The following are some light tests that can help you during the implementation. Feel free to extend them.

In [None]:
import numpy as np

def test_init():
    structure = [2, 3, 1]  # Example structure
    net = ClassificationNeuralNet(structure)

    # Check if number of layers is correct
    assert len(net.Wₙ) == len(structure) - 1
    assert len(net.Bₙ) == len(structure) - 1

    # Check shapes of weight matrices and bias vectors
    for i in range(len(net.Wₙ)):
        W = net.Wₙ[i]
        B = net.Bₙ[i]
        n_l, n_l_prev = structure[i+1], structure[i]
        
        assert W.shape == (n_l, n_l_prev)
        assert B.shape == (n_l, 1)

test_init()

In [None]:
def test_feedforward():
    structure = [2, 3, 4]  # Example structure
    net = ClassificationNeuralNet(structure)
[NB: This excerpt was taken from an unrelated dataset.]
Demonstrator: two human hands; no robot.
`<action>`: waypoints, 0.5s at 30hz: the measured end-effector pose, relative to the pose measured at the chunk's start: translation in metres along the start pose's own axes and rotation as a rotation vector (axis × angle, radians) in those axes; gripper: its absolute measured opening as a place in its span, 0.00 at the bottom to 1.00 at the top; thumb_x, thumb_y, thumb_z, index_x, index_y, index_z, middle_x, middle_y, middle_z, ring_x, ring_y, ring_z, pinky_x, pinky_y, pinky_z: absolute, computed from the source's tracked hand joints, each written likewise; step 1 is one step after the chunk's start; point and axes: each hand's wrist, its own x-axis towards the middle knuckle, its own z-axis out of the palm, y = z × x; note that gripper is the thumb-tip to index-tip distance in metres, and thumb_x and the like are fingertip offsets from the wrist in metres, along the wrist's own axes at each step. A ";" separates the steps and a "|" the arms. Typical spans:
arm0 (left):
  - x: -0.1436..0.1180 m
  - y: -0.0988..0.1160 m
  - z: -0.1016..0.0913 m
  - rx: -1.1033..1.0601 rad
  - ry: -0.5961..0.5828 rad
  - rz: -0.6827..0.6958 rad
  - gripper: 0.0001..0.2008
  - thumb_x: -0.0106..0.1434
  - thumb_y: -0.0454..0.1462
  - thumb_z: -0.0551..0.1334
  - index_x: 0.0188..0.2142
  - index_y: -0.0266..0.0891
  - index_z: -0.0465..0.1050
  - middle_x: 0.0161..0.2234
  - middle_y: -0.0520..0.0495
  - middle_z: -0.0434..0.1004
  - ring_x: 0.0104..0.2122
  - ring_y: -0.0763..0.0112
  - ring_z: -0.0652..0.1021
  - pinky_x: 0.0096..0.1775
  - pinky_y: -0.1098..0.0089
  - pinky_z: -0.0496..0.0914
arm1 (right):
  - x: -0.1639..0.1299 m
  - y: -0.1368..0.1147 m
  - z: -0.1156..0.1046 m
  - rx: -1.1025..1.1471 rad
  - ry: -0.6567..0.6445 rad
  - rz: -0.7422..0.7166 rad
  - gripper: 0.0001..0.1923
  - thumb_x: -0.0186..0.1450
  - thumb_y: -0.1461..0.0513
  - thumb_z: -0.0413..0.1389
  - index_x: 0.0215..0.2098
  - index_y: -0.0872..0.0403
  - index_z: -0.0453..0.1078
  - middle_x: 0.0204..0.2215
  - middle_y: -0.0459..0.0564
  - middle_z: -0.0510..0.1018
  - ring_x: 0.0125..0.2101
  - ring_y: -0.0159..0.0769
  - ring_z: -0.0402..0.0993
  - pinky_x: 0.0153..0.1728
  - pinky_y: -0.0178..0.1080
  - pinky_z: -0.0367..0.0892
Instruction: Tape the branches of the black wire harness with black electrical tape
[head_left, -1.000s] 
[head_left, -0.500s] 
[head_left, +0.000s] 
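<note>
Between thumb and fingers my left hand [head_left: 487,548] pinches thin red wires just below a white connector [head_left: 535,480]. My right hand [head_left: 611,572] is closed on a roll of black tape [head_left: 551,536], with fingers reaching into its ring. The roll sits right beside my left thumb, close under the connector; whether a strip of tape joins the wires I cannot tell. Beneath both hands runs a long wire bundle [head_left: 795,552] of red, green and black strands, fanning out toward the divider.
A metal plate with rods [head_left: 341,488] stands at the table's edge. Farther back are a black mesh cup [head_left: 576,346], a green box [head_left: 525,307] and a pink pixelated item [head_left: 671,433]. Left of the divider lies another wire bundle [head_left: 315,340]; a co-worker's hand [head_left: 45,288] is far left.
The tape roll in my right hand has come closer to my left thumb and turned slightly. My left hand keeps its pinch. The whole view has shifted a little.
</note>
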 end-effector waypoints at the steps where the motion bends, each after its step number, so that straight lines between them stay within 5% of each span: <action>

    x = np.random.rand(2, 1)  # Example input

    # Perform forward pass
    ŷ, Zₙ, Aₙ = net.feedforward(x, store_outputs=True)

    # Check output shape
    assert ŷ.shape == (4, 1)

    # Check shapes of stored outputs
    assert len(Zₙ) == len(net.Wₙ)
    assert len(Aₙ) == len(net.Wₙ)
    
test_feedforward()

In [None]:
def test_backprop():
    structure = [2, 3, 1]  # Example structure
    net = ClassificationNeuralNet(structure)

    x = np.random.rand(2, 1)  # Example input
    y = np.random.rand(1, 1)  # Example output

    # Perform backpropagation
    მBₙ, მWₙ = net.backprop(x, y)

    # Ensure derivative exists for every single parameter
    assert len(მBₙ) == len(net.Bₙ)
    assert len(მWₙ) == len(net.Wₙ)
    for მB, მW, n_l, n_l_prev in zip(მBₙ, მWₙ, structure[1:], 
                                       structure[:-1]):
        assert მB.shape == (n_l, 1)
        assert მW.shape == (n_l, n_l_prev)

test_backprop()

**The Ultimate Test:** your model should accuracy 1.0 (or too close) and have a great nonlienar fit:

In [None]:
from sklearn.model_selection import train_test_split
from sklearn.datasets import  make_moons

model = ClassificationNeuralNet([2, 100, 1], activation='relu', eval_train=True, )
x_data, y_data = make_moons(n_samples=2000, random_state=42, noise=0.1)

x_train, x_val, y_train, y_val = train_test_split(x_data, y_data, test_size=0.2, random_state=42)
model.fit(x_train, y_train)

model.score(x_val, y_val)

In [None]:
from Plot import plot_model_contours

plot_model_contours(model, x_train, y_train, trained=True)

## 😎 Machine Learning Goggles in Place!

Although neural networks outperform classical machine learning models in many facets, the sheer number of hyperparameters makes them harder to tune. 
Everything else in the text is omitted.